JEFFERSON CITY – Splat!

The sight and sound of a paint­ball hitting a highway sign may make teens’ adrenaline flow, but it makes highway officials’ blood boil.

Vandals “tagging” signs with spray paint is costly for taxpayers and unsafe for motorists, so the Missouri Department of Transpor­tation is fighting back.

Rather than replace defaced signs, MoDOT is now cleaning them when it can.  The department is the first state in the nation to test various types of paint remover and put them to use on highway signs. Cleaning a sign rather than replac­ing it saves as much as $1,000 depending on the sign’s size.

“We are always looking for ways to be more efficient,” said MoDOT Interim Director Kevin Keith.  “These products provide a new avenue that will help us meet our five-year direction for cutting costs.”

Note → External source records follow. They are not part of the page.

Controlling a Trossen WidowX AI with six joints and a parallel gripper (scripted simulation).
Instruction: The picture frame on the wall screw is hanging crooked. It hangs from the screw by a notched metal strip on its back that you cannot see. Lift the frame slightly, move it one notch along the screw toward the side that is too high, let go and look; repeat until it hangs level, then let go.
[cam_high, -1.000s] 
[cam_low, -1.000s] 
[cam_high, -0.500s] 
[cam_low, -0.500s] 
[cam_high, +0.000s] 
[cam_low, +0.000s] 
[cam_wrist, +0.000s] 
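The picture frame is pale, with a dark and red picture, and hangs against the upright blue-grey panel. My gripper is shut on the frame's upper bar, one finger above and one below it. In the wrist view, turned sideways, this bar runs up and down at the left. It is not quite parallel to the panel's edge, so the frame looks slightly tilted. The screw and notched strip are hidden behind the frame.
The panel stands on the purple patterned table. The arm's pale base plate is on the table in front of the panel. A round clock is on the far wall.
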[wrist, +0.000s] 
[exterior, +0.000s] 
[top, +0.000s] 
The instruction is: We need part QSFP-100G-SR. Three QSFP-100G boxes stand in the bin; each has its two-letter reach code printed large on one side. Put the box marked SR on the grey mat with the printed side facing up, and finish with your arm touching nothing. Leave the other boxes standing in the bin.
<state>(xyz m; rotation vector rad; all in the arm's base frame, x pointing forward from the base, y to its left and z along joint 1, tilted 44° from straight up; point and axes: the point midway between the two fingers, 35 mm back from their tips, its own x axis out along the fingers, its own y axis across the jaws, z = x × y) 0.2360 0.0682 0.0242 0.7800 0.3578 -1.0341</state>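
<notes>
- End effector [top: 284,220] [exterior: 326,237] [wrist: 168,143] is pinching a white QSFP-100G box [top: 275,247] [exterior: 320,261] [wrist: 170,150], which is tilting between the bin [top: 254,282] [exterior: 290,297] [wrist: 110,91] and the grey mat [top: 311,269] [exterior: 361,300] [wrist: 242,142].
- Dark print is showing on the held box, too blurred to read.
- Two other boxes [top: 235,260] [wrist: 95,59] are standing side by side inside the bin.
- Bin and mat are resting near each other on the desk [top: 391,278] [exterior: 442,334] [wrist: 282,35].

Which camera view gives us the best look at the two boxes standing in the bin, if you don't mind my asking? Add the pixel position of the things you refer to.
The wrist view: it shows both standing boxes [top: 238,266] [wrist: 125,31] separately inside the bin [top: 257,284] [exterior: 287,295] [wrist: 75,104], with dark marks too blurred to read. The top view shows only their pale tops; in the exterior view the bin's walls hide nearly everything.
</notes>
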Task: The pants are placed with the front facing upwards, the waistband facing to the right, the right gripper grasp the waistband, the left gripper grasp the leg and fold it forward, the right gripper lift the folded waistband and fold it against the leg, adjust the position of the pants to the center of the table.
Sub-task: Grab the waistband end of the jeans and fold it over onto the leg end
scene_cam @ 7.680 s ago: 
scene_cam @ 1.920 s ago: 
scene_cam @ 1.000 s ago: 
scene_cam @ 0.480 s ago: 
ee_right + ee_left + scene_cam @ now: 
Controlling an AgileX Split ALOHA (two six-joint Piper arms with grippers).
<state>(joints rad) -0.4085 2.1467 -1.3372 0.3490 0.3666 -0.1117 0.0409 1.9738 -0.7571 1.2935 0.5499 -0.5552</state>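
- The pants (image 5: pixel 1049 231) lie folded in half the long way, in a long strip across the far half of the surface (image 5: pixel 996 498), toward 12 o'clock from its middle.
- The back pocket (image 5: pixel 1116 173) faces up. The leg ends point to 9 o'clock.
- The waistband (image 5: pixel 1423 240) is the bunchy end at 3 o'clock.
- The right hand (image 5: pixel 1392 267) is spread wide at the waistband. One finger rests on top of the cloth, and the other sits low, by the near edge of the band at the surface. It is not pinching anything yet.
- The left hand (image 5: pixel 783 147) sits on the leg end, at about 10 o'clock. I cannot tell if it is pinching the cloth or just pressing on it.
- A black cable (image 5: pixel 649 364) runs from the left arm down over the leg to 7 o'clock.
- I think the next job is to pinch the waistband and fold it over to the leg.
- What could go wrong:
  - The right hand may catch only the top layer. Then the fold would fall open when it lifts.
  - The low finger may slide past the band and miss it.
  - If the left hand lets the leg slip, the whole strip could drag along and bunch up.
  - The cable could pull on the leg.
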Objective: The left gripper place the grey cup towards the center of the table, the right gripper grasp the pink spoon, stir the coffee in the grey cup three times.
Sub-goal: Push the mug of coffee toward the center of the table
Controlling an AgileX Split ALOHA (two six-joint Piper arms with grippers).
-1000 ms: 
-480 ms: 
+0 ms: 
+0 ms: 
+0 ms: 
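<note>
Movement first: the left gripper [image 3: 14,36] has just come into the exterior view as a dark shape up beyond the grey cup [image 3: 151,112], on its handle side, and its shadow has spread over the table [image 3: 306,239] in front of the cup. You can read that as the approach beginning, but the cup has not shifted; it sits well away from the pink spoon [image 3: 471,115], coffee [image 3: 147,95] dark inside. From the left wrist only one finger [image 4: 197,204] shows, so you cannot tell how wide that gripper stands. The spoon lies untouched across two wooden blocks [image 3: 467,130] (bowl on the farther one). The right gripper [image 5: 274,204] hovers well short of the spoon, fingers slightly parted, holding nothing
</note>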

While there are many paint re­moval products on the market, many of them will render a high­way sign “dead,” meaning they strip away the materials that make the sign reflective at night. MoDOT performed extensive research and testing to find products that wouldn’t damage the sign’s reflec­tivity or leave a shadow where the spray paint or paintball mess was.

“We were delighted to find products already on the market that would clean the signs without hin­dering their visibility and readabil­ity,” said Jen Harper, an organiza­tional performance engineer with MoDOT.

To test the paint removers, Mo­DOT plastered all types and colors of highway signs with spray paint and paintballs, and then allowed the paint to dry under simulated weather conditions such as extreme heat and cold.  The paint was then removed with the trial chemicals, and the sign was tested in a labo­ratory that replicates night-time driving conditions.

MoDOT crews recently put the products to work on several signs near LaMonte with positive results.

The agency plans to share its findings with other states.

Incidents of vandals painting highway signs is growing, perhaps with the popularity of paintball as a sport.  The problem isn’t restricted to rural areas, either.  Even inter­state signs have been targets.

“Every time we have to replace a vandalized sign, that means less money is going to fix our roads and bridges,” said Keith.  “The de­struction penalizes everyone who uses our highway system.”

A video showing how the paint removal products work is available online at www.modot.org.